Which will produce a model like this:
![Netron Model View](/media/images/example_netron.png)


## Examples
The **examples** folder includes more complete examples including:
* [Titanic](examples/titanic/titanic.ipynb): A simple binary classification example using the Titanic dataset.
* [MovieLens](examples/movielens/movielens.ipynb): A two tower retrieval model using the MovieLens dataset.
* [MovieLens Sequential](examples/sequential/movielens_sequential.ipynb): Another two tower retrieval model build on the MovieLens dataset preprocessed so that the input of the model is the list of movies the user has interacted with.


## Contributing
Contributions to TF Tabular are welcome.

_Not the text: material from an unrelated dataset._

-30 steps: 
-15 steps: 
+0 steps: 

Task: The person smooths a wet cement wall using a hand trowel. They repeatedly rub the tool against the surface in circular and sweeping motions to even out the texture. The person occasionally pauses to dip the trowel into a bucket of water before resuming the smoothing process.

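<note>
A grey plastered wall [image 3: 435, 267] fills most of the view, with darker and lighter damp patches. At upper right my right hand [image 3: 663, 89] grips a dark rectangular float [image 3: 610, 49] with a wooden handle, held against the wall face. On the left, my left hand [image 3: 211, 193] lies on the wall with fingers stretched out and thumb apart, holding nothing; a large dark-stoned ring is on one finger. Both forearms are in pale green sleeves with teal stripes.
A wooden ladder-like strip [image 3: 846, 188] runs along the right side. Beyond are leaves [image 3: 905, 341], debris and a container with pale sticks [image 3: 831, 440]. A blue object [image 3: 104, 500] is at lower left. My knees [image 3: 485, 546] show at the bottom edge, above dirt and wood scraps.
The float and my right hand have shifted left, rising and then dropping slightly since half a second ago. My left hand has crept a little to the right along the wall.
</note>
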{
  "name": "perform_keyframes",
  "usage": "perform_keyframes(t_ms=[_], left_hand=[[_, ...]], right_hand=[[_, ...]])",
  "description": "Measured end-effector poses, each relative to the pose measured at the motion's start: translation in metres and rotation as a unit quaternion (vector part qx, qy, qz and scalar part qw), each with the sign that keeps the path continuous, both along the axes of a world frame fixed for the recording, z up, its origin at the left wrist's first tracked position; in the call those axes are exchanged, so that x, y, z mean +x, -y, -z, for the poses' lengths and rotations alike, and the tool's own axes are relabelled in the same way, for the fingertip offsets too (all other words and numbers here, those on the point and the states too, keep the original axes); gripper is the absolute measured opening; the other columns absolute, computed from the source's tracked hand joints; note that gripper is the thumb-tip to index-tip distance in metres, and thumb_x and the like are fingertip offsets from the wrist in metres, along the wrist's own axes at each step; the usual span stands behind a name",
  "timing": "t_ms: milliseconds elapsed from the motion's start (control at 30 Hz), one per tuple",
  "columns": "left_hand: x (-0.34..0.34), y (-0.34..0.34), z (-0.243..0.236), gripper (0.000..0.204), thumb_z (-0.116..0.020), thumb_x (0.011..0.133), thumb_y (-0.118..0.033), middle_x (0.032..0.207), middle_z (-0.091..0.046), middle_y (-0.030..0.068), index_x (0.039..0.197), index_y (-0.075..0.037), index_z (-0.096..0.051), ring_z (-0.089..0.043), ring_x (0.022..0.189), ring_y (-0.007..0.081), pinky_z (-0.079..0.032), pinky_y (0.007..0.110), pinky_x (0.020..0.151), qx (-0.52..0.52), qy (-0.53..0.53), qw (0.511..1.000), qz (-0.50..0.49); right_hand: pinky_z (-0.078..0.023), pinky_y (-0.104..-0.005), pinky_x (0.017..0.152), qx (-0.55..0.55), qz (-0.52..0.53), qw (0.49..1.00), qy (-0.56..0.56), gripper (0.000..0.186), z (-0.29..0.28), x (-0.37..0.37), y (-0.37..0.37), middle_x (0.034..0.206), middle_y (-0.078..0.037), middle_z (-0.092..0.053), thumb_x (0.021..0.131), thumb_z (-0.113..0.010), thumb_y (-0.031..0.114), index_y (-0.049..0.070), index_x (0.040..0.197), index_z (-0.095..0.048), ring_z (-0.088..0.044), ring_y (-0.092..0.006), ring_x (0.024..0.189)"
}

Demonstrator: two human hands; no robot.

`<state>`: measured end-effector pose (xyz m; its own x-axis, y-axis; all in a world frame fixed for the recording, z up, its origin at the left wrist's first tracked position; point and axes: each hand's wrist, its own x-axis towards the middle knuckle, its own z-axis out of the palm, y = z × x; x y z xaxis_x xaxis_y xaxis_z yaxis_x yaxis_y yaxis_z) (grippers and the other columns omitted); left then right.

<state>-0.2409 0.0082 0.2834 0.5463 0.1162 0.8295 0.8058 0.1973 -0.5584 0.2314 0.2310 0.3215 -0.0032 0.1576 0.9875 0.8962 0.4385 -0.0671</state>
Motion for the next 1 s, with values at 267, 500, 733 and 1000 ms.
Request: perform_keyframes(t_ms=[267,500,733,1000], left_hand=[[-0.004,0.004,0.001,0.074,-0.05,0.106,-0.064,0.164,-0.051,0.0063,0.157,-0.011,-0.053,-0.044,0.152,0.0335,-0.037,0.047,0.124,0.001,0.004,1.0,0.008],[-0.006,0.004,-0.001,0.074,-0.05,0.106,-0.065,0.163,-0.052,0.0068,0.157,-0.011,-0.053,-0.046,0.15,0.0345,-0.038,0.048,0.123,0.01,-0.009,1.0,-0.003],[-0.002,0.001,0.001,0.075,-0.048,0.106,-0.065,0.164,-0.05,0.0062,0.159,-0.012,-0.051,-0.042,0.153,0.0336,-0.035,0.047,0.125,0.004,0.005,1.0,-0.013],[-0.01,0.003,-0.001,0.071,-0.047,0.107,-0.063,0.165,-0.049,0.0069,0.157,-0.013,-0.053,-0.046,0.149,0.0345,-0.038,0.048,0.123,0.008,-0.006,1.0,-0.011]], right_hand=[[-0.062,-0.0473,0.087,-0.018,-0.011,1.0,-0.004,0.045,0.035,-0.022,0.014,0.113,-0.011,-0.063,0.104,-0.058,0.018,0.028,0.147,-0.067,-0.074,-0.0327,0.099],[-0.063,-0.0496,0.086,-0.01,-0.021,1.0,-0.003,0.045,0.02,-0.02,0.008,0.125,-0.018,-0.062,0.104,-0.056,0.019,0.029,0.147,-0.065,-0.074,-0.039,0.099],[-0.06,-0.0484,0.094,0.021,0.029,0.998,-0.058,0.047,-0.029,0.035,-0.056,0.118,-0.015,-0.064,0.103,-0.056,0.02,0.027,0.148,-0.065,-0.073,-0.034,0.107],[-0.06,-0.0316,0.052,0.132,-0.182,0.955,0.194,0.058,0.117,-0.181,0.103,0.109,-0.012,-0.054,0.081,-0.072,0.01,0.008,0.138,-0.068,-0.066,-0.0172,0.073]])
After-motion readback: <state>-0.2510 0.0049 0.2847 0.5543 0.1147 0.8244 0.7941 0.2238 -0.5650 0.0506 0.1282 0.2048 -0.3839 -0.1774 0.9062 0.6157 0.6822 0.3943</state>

Check out the [contributing](https://github.com/xmartlabs/tf_tabular/blob/main/CONTRIBUTING.md) guidelines for more details.

### Setting up local development environment
To set up a local development environment, you will need to first clone the repo and then install the required dependencies:
1. Install Poetry follow the instructions on the [official Poetry website](https://python-poetry.org/docs/#installation).
2. Run `poetry install`
3. Run `poetry run pre-commit install` to install git pre-commit

## Roadmap:
This is a list of possible features to be added in the future depending on need and interest expressed by the community.

- [ ] Parse dataset to separate numeric vs categoricals, multihots and sequencials
- [ ] Implement other types of normalization
- [ ] Support computing vocab and normalization params instead of receiving them as parameters
- [ ] Improve documentation and provide more usage examples

## License
TF Tabular is licensed under the MIT License. See the LICENSE file for more details.